• Your goal
Return each line of the listing that contains the string "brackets".

##############################

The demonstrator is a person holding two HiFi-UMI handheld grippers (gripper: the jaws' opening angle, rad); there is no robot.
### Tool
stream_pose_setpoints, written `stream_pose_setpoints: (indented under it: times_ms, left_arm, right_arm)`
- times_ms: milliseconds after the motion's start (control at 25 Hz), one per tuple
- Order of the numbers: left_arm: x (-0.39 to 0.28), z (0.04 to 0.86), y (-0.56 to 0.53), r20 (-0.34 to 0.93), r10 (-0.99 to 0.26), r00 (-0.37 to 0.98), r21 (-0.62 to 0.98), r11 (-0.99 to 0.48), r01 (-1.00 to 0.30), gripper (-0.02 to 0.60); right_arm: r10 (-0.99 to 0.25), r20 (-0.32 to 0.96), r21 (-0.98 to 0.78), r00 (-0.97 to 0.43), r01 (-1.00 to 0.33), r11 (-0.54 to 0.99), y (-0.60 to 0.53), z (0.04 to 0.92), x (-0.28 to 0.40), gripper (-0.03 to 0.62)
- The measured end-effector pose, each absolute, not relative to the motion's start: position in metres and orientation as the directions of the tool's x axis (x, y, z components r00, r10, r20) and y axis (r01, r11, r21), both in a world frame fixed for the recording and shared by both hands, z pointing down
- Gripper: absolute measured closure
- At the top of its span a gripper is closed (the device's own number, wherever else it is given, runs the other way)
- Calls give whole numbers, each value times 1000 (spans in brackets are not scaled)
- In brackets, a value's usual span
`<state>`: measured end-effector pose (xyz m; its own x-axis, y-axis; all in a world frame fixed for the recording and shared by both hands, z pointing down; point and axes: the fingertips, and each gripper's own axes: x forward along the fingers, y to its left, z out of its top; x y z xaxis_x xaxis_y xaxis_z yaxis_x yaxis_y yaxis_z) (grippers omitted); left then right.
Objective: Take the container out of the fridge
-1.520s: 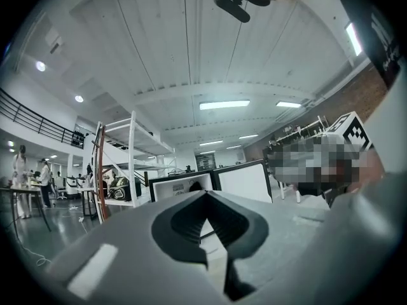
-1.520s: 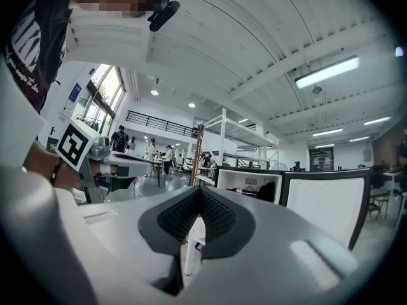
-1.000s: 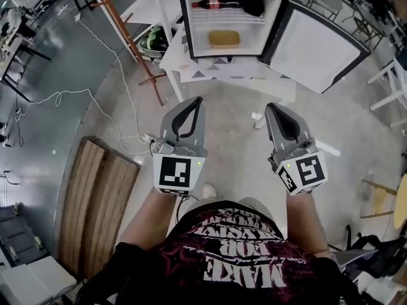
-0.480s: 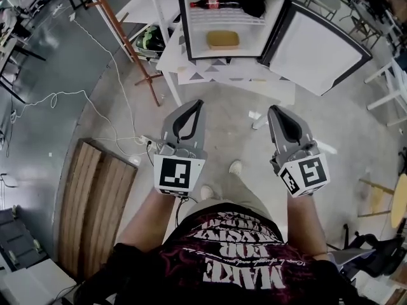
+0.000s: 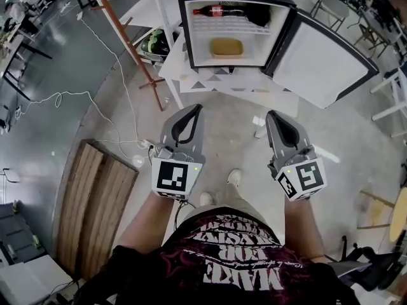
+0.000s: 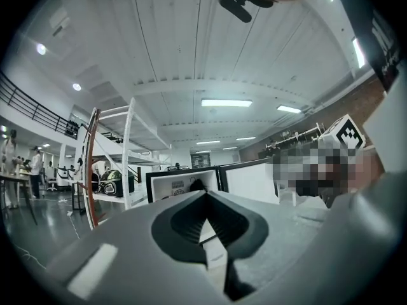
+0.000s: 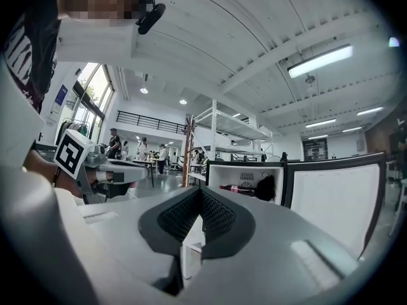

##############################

• Answer for this exercise
- Calls give whole numbers, each value times 1000 (spans in brackets are not scaled)
- In brackets, a value's usual span

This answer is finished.